## WHAT THIS TASK INVOLVES
Using the listing below, print the line containing "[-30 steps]", the line containing "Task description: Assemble", and each line between them, exactly and nothing else. Pictures stay out of the print.

## DATASET ENTRIES
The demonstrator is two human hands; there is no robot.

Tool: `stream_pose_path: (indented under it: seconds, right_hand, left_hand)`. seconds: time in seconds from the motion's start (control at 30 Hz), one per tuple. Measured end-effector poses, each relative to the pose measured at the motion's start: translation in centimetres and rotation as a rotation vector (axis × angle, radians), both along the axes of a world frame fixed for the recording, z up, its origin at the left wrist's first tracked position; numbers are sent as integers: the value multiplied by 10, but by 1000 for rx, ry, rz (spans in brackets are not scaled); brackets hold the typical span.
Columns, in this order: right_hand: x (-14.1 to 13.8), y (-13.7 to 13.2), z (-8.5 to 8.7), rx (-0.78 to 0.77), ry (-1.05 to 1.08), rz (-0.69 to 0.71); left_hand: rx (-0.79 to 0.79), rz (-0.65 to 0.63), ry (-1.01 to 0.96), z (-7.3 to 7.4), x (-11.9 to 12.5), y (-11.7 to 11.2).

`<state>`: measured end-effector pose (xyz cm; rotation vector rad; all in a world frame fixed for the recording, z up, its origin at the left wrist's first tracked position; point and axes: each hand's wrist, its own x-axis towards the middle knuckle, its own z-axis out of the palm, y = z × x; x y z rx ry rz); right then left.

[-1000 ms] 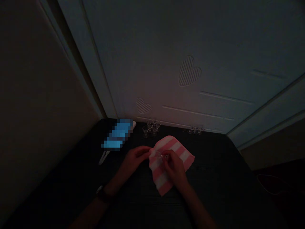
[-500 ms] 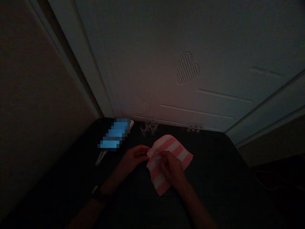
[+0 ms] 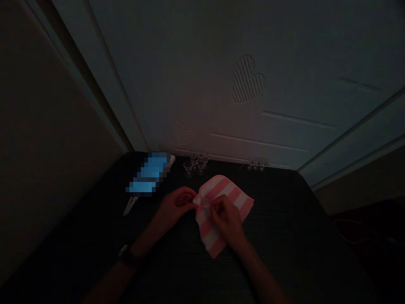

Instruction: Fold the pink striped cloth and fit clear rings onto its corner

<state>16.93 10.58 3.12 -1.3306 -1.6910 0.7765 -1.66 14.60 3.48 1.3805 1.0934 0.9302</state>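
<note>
A pink-and-white striped cloth lies spread under and between my hands on the dark table. My left hand pinches the cloth's left edge, its fingers curled together. My right hand is closed over the middle of the cloth, with thumb and fingertips pinched at a small clear goblet. Dim light and the fingers hide much of that goblet's outline. Behind the cloth stands a cluster of small clear goblets.
More tiny clear glassware stands at the table's back right. A phone with a lit, blurred screen leans on a white stand at the left. A pale panel with embossed hearts rises behind the dark table.
The view has tilted slightly, so everything sits a little higher. My right hand's fingers have shifted slightly at the goblet, while my left hand keeps its pinch on the cloth.
</note>
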Motion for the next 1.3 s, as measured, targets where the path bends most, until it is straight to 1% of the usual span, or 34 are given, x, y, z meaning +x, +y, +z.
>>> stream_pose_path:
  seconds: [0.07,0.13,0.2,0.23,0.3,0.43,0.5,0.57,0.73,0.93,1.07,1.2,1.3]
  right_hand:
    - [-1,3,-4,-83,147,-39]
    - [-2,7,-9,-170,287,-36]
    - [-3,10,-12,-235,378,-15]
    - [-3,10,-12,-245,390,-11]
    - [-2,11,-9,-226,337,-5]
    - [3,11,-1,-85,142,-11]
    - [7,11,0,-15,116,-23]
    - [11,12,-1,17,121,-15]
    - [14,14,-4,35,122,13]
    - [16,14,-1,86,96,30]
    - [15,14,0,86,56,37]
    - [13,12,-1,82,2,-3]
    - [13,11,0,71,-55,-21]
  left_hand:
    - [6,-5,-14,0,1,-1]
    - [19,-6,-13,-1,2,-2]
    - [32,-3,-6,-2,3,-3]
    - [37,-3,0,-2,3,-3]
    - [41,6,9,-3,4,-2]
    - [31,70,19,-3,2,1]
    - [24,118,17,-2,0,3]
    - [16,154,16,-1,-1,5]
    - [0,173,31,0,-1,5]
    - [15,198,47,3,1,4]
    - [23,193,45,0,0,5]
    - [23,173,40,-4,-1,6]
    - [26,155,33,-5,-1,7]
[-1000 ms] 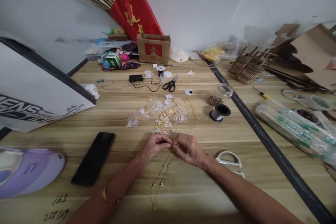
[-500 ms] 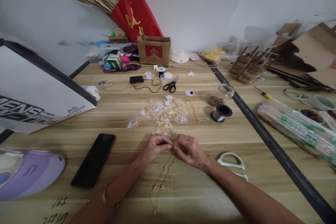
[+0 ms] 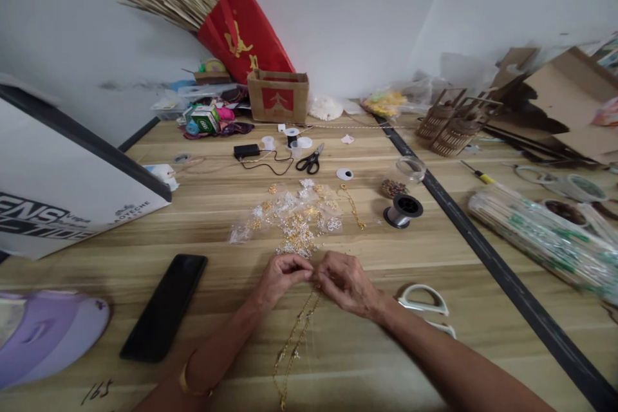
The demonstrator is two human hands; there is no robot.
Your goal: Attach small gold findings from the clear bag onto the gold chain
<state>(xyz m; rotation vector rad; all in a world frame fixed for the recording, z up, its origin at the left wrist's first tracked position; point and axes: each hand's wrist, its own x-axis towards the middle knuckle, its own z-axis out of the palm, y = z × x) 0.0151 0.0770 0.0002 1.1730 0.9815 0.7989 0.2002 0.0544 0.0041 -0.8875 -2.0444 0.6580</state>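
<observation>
My left hand (image 3: 284,277) and my right hand (image 3: 345,280) meet in the middle of the wooden table, fingertips pinched close together. A thin gold chain necklace (image 3: 295,335) with small charms hangs in a loop from my right fingertips toward me. What lies between my left thumb and finger is too small to make out. Just beyond the hands is a pile of gold and silver beads (image 3: 297,235) among small clear plastic bags (image 3: 290,203). A short gold chain (image 3: 355,207) lies to the right of the bags.
A black phone (image 3: 164,308) and a purple visor (image 3: 62,331) lie at left. White-handled scissors (image 3: 423,299) rest partly under my right forearm. Farther back are a wire spool (image 3: 403,210), a jar of beads (image 3: 396,187) and black scissors (image 3: 309,161). A white box (image 3: 77,180) stands at left.
The view has shifted slightly, so the table things sit a little lower and more to the left. Both hands keep their pinched pose, and the necklace still hangs from the right fingers.
</observation>
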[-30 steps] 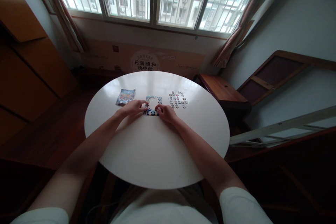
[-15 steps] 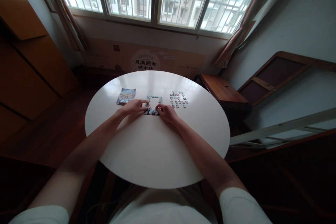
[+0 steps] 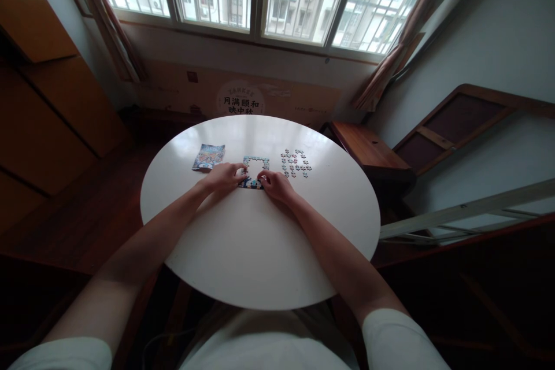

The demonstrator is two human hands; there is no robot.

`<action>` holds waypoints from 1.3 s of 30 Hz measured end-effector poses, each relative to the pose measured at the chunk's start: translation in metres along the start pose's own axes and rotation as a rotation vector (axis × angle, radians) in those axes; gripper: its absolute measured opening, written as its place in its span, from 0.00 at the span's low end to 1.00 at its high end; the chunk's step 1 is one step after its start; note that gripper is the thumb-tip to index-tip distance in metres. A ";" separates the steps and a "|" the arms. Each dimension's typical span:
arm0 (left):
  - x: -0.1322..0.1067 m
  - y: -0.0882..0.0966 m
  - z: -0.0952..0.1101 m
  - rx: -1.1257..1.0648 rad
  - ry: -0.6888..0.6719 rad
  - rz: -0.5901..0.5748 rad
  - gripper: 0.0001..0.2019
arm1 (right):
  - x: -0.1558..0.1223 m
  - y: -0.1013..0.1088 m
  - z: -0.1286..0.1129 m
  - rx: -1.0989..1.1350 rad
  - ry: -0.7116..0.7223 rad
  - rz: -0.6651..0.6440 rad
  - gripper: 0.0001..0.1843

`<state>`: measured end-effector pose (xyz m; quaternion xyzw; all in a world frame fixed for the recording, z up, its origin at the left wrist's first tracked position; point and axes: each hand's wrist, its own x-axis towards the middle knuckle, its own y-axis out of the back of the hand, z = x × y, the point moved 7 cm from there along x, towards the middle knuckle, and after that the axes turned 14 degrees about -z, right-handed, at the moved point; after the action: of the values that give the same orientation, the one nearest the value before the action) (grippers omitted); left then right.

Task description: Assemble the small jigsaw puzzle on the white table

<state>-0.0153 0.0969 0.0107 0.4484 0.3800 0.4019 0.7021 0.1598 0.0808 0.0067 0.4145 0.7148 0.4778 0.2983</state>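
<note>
Puzzle [image 3: 252, 184]: a partly joined frame with an open middle, flat on the white counter [image 3: 251, 254], between the hands
Left hand [image 3: 226, 177]: at the puzzle's left side, covering some of it; grip bent, thumb and fingers a little apart; cannot tell if it has hold of a piece
Right hand [image 3: 276, 183]: at the puzzle's lower right; grip nearly closed, fingertips bunched; whether it pinches a piece is too small to tell
Loose pieces [image 3: 294, 156]: spread beyond the right hand, apart from the puzzle
Packet [image 3: 208, 157]: flat beyond the left hand, near it
Wooden stand [image 3: 368, 147]: right of the counter
Window [image 3: 255, 0]: barred, beyond the counter, curtains [image 3: 110, 34] at both ends
</note>
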 end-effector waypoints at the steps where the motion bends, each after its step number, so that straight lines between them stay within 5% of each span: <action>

## ANSWER SPACE
[-30 steps] 
[-15 steps] 
[+0 steps] 

The demonstrator is two human hands; there is no robot.

`<action>` holds waypoints from 1.3 s of 30 Hz measured end-effector poses, each relative to the pose measured at the chunk's start: translation in metres along the start pose's own axes and rotation as a rotation vector (axis × angle, radians) in those axes; gripper: its absolute measured opening, written as its place in its span, from 0.00 at the span's low end to 1.00 at its high end; the chunk's step 1 is one step after its start; note that gripper is the thumb-tip to index-tip distance in metres. A ";" separates the steps and a "|" the arms. Each dimension's typical span:
arm0 (left):
  - x: -0.1322..0.1067 m
  - y: -0.0882..0.0966 m
  - z: -0.0952..0.1101 m
  - rx: -1.1257..1.0648 rad
  - ry: -0.6888..0.6719 rad
  - rz: -0.5901..0.5748 rad
  - gripper: 0.0001..0.2019
arm1 (right):
  - x: -0.1558..0.1223 m
  - y: -0.1013..0.1088 m
  - z: -0.1286..0.1129 m
  - rx: -1.0989..1.1350 rad
  - ry: -0.7116..0.7223 rad
  - rz: -0.6651..0.6440 rad
  - gripper: 0.0001..0.1843

`<state>`: measured end-effector pose (xyz m; quaternion xyzw; all in a world frame fixed for the recording, z up, its origin at the left wrist's first tracked position; point and axes: each hand's wrist, its own x-axis towards the middle knuckle, its own y-axis out of the back of the hand, z = x × y, the point moved 7 cm from there along x, towards the middle knuckle, and after that the axes turned 14 degrees about -z, right-handed, at the moved point; after the action: of the values that give the same orientation, the one nearest the value before the action) (grippers omitted); left then right.

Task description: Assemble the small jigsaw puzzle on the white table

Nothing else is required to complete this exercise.